> _Exercise objective_
Repeat the data word for word and skip the pictures.

> _Raw data_
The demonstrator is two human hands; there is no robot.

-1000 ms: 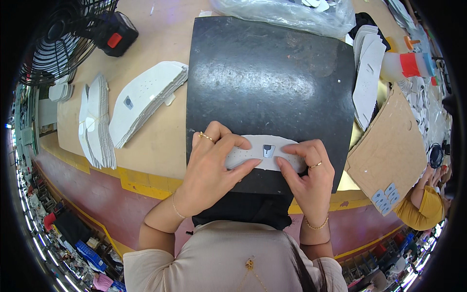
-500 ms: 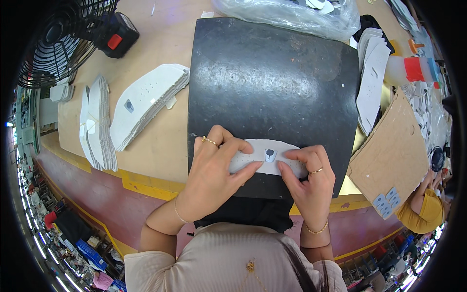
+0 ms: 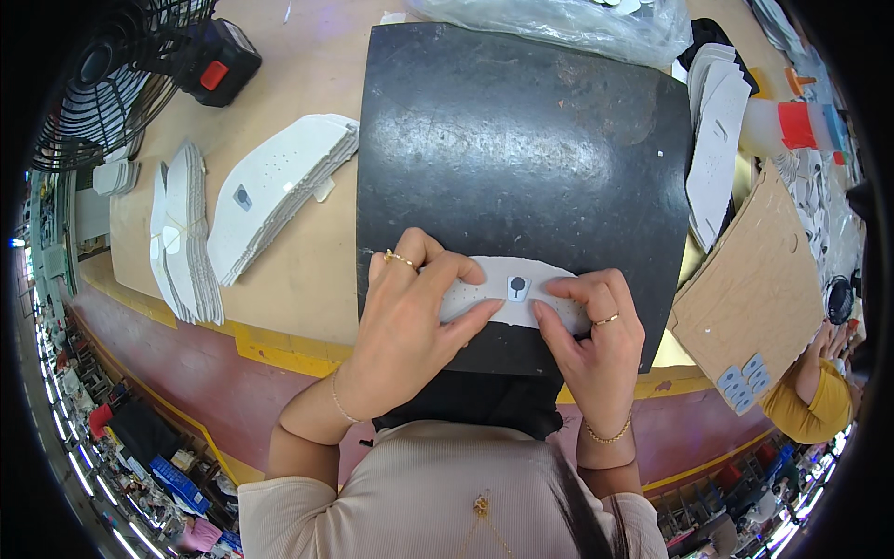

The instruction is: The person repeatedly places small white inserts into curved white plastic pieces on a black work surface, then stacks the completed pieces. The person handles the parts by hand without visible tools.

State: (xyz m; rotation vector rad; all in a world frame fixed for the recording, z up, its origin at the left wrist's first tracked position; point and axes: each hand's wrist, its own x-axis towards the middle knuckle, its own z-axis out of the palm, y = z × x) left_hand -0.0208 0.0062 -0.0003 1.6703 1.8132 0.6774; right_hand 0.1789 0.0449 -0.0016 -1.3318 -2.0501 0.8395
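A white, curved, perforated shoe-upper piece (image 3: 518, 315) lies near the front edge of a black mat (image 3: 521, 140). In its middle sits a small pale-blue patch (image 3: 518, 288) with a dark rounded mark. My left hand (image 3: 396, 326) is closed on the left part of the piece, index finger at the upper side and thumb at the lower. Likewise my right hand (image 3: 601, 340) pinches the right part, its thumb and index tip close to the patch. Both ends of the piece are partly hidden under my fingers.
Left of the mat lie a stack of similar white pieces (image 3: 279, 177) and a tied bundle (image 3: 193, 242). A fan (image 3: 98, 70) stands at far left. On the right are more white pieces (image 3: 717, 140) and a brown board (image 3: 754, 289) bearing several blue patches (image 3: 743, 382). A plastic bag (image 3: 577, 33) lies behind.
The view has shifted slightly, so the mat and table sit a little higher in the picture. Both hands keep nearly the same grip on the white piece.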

> _Answer_
The demonstrator is two human hands; there is no robot.

-1000 ms: 
-500 ms: 
+0 ms: 

The instruction is: The person repeatedly places small white inserts into curved white plastic pieces on a black work surface, then stacks the completed pieces. The person handles the parts by hand without visible tools.

State: (xyz m; rotation vector rad; all in a world frame fixed for the recording, z up, its origin at the left wrist's first tracked position; point and axes: each hand's wrist, its own x-axis towards the middle knuckle, its own z-axis out of the palm, y = z × x) left_hand -0.0208 0.0062 -0.0003 1.6703 1.8132 0.6774; right_hand 0.1789 0.0449 -0.0016 -1.3318 -2.0501 0.8395
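A white, curved, perforated shoe-upper piece (image 3: 518, 315) lies near the front edge of a black mat (image 3: 521, 140). In its middle sits a small pale-blue patch (image 3: 518, 288) with a dark rounded mark. My left hand (image 3: 396, 326) is closed on the left part of the piece, index finger at the upper side and thumb at the lower. Likewise my right hand (image 3: 601, 340) pinches the right part, its thumb and index tip close to the patch. Both ends of the piece are partly hidden under my fingers.
Left of the mat lie a stack of similar white pieces (image 3: 279, 177) and a tied bundle (image 3: 193, 242). A fan (image 3: 98, 70) stands at far left. On the right are more white pieces (image 3: 717, 140) and a brown board (image 3: 754, 289) bearing several blue patches (image 3: 743, 382). A plastic bag (image 3: 577, 33) lies behind.
The view has shifted slightly, so the mat and table sit a little higher in the picture. Both hands keep nearly the same grip on the white piece.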

The response is finished.